У Алёны достало сил выполнить свое обещание и сиднем сидеть дома. Она возилась с девчонками, собирала вещи, готовила прощальный обед. Вспомнила, что забыла купить сувениры знакомым, но решила сделать это в аэропорту. Пусть дороже, зато безопасней!

Была суббота, и Морис с Мариной пошли в «Галери Лафайет» – поискать что-нибудь адекватное замечательному пальто, о котором продолжала горевать Марина. Алёна велела им на прощанье насладиться свободой, а сама наслаждалась общением с детьми. Как обычно, сожаления о том, что у нее нет детей, сменялись тихой радостью от того, что их нет. Нет, ну в самом деле, какая из нее, одинокой, капризной, язвительной, лишенной малейшей терпеливости эгоцентристки, мать? Однако осознание того, что любимых девчонок она теперь не увидит очень долго, делало ее и терпеливой, и снисходительной, и всепрощающей, и всеразрешающей, и вот наконец Лизочка и Танечка были накормлены и уложены, и Алёна сама прилегла было вздремнуть (ночью-то почти не спала, отходя от стресса!), но не получалось. Мысли о жутком приключении, в которое она попала, не давали ей покоя. А впрочем, вся жуть позади, о случившемся можно вспоминать теперь только как о дурацком недоразумении. Диего принимал ее за кого-то другого, Бруно – тоже… с этим Бруно вообще бред какой-то! Еще Жоэль с его внезапно вспыхнувшей страстью… Какие у них все же моральные устои шаткие, у французских полицейских! Готов был ее отпустить за минутку постельного, вернее, автомобильно-постельного восторга! А если бы Алёна в самом деле оказалась закоренелой преступницей, виновной в убийстве тех русских, Ольги и Виктора?!

«Ольга Шумилофф», – прозвучал в эти мгновения в ее памяти унылый голос Оливье. И – всплыли перед глазами яркие, крупные буквы: «ШУМИЛОВЫ В АУТЕ!»

Это заголовок из газеты «Голос Москвы», вспомнила Алёна. Той самой, которую она купила на бульваре Мадлен. Причем купила спустя не более часа после того, как Ольга и Виктор были застрелены на бульваре Мальзерб.

Нет, это, конечно, не те Шумиловы. Никаким образом известие об их смерти не попало бы в газету с такой скоростью. И вообще, кто они такие, чтобы об этом извещать всех читателей? Глупости. Это не те Шумиловы.

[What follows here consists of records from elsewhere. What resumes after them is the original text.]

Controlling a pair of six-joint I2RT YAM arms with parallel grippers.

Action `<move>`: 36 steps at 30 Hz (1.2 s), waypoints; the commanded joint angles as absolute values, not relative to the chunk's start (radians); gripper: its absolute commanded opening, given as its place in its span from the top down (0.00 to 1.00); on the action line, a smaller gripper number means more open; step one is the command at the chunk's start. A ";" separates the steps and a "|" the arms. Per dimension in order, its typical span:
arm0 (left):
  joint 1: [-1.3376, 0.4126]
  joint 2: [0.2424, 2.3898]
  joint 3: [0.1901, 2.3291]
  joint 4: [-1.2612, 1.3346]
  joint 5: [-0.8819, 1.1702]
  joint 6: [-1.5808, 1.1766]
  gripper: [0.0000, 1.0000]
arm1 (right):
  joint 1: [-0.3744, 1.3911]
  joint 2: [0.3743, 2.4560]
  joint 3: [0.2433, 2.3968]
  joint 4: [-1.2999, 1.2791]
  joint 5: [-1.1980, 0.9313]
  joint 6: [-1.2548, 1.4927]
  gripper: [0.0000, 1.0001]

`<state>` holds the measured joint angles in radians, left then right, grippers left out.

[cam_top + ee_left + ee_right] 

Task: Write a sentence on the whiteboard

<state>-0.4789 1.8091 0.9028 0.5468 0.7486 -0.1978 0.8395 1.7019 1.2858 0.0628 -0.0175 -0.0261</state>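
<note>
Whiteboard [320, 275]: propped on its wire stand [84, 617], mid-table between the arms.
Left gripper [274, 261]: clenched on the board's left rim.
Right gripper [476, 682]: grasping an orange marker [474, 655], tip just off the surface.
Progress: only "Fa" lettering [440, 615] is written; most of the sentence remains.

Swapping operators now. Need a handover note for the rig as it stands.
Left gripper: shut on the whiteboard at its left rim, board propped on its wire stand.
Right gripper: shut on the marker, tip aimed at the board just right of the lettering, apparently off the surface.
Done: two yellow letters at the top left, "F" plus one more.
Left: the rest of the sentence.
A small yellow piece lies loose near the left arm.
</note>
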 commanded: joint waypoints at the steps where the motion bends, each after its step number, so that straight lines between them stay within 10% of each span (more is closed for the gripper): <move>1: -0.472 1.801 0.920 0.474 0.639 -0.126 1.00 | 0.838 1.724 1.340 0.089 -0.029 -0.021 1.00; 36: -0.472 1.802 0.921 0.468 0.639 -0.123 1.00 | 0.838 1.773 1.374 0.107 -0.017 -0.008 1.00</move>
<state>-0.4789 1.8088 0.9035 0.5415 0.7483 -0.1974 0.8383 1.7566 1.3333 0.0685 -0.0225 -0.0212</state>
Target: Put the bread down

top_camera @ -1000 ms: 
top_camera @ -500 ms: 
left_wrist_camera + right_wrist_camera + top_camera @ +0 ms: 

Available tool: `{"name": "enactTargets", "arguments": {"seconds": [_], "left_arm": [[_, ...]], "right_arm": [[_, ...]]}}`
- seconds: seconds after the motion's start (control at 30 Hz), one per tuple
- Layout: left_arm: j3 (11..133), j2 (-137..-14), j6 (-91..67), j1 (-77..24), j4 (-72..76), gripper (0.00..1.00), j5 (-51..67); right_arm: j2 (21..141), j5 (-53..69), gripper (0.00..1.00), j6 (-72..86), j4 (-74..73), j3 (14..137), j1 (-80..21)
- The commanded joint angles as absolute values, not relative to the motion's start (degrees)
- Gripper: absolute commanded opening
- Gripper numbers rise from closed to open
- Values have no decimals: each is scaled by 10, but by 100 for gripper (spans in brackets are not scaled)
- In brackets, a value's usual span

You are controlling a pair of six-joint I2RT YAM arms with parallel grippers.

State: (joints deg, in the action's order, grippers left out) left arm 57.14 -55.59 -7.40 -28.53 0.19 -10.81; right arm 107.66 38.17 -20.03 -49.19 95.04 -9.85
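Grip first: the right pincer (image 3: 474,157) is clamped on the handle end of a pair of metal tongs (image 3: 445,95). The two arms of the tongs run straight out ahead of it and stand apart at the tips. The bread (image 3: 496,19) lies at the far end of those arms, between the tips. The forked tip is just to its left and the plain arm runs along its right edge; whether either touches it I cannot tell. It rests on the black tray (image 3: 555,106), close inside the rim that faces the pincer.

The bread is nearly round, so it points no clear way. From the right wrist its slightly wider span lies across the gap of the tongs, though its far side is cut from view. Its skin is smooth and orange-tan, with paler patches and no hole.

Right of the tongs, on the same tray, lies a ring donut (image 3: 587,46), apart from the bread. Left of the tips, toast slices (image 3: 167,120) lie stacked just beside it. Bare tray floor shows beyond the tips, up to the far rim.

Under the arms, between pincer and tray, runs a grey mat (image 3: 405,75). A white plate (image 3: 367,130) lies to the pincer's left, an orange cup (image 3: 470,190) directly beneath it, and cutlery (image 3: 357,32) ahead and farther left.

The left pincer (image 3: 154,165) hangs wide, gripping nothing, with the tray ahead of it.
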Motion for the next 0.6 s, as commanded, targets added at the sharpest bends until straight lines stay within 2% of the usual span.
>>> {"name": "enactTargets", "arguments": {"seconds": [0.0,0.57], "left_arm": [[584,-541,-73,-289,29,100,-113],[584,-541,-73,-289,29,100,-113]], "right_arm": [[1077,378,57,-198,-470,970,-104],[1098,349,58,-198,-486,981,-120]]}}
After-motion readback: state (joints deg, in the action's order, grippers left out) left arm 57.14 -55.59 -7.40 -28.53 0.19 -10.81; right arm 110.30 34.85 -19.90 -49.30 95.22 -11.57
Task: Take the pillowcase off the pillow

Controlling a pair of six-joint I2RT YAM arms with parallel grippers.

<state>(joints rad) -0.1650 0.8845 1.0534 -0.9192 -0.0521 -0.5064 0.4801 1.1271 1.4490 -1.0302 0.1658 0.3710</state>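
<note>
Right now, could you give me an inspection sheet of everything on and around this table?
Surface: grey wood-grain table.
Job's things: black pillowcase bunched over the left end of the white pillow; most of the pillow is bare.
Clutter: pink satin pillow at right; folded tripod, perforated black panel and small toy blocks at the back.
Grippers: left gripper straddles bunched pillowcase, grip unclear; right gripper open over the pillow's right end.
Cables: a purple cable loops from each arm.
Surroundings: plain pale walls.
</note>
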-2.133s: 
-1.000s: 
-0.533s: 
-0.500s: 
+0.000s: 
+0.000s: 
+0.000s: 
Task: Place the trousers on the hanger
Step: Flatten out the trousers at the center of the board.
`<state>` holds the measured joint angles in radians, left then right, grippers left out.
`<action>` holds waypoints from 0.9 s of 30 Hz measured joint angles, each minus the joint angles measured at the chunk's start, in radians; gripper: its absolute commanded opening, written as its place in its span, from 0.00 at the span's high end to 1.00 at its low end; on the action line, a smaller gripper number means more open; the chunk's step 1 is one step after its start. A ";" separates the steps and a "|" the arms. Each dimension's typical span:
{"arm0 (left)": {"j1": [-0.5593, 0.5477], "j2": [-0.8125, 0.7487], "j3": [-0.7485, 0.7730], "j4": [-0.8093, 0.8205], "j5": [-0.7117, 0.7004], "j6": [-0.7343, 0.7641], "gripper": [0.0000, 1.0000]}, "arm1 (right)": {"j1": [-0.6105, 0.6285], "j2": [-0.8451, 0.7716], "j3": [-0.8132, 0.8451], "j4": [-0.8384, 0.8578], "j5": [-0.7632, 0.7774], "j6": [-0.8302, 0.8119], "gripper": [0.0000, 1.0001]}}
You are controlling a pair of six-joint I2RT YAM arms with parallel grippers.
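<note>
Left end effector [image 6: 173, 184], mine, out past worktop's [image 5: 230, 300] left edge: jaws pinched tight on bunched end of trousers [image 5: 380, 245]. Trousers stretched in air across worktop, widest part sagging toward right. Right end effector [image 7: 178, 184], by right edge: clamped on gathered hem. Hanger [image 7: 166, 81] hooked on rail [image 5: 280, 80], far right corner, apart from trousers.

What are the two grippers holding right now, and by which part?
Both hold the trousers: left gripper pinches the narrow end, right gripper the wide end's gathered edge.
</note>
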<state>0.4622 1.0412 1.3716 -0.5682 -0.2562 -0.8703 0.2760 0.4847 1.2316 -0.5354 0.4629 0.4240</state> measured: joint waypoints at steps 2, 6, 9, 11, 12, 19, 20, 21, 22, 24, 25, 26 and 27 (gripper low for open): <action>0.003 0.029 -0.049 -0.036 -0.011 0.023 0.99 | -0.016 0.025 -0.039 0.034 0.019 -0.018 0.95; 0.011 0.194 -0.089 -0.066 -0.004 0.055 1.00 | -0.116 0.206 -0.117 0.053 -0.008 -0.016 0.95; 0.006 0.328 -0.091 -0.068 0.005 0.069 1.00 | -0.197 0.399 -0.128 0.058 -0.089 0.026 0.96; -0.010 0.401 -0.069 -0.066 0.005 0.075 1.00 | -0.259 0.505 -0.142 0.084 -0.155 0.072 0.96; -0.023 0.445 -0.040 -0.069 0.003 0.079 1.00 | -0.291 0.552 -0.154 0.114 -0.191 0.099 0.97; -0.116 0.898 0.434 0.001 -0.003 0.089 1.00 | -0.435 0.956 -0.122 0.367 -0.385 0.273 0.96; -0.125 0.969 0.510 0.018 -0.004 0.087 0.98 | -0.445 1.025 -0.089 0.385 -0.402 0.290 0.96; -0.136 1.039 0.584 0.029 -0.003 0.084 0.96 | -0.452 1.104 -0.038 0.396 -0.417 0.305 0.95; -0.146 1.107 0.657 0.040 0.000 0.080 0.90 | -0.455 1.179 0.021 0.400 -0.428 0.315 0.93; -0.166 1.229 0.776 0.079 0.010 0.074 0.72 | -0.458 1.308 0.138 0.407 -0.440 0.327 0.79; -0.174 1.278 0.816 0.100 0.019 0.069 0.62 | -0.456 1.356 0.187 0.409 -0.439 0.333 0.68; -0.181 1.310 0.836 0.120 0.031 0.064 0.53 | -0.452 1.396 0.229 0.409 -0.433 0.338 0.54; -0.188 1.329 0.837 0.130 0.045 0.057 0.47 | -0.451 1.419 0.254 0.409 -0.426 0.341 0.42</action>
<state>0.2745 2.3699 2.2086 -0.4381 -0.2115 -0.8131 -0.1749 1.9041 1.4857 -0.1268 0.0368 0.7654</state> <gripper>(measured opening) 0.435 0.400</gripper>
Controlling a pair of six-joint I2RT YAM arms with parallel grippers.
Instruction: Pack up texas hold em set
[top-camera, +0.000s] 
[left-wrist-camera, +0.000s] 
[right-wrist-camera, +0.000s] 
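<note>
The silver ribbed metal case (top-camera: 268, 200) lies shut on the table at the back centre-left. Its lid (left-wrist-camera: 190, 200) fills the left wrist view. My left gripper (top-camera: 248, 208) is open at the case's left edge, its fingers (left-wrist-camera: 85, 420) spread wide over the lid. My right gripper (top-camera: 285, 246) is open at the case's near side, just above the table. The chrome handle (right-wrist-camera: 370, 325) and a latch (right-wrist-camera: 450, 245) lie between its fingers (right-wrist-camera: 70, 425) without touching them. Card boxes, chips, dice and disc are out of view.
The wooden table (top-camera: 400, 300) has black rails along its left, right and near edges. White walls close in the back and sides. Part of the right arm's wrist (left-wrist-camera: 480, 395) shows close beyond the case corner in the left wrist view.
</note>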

Интересно, однако, за что убили Ольгу? Поскольку девушка танцевала аргентинское танго, Алёна испытывала к ней особенное сочувствие. Тангерос всего мира связаны необъяснимыми узами взаимной симпатии. К тому же Ольга танцевала в любимом Алёной «Retro Dancing», ее партнером был сын Даниэля… Как переживал Оливье, теперь, наверное, вообще в трансе… Что же Ольга такого сделала? Почему ее нужно было убить? Может быть, это на нее намекал Жоэль, когда говорил: «Женщины, тем более молодые, тем более – красивые, бывают порой очень легкомысленны. Они думают, что мир добродетелен и безопасен, а это далеко не так, тем более – мир чужой страны, где все уже, как говорится, поделено и распределено, а потому с чужаками разговор короткий. Тем паче если эти чужие пытаются диктовать свои законы. Например, человек становится обладателем какой-то вещи и пытается ею торговать, забывая, что здесь свой рынок со своими продавцами, покупателями и посредниками. Человек не учитывает, что вместо сдачи можно получить одну или несколько пуль. А это скорее убыток, чем прибыль».

Может быть… Но что пыталась продавать Ольга? Если предположить, что разговор, услышанный в «Галери Лафайет», шел о ней… наверняка о ней, ведь там упоминалось и ее имя, и имя Виктора! – что она продавала? Не то ли, что нашел Мальзерб в сейфе? Какое-то письмо… Вика и тот, седой, Алёнин спаситель, говорили о каком-то письме, которое Мальзерб якобы нашел в сейфе. Наверное, его убили именно из-за этого письма, седой сказал: «Ему вполне спокойно на том свете!» И еще добавил: «Не отдадим это поганое письмо – с нами сделают то же, что с Ольгой и Виктором». Теперь письмо далеко, за ним нужно лететь. Где оно – знает граф Альберт.

Граф Альберт! Где нынче остались графы?! Ну, наверное, где-нибудь и остались, в той же Франции их немало, правда, своими титулами они не особенно кичатся: Алёна отлично помнила, как одно время к Морису и Марине, которые в ту пору занимались ремонтом, ходил глава фирмы сантехников – умопомрачительно-красивый, высоченный веселый брюнет… как бишь его звали… так вот, он был самый настоящий граф! Но деньги к титулу не прилагались, деньги он сам зарабатывал, причем работу свою обожал.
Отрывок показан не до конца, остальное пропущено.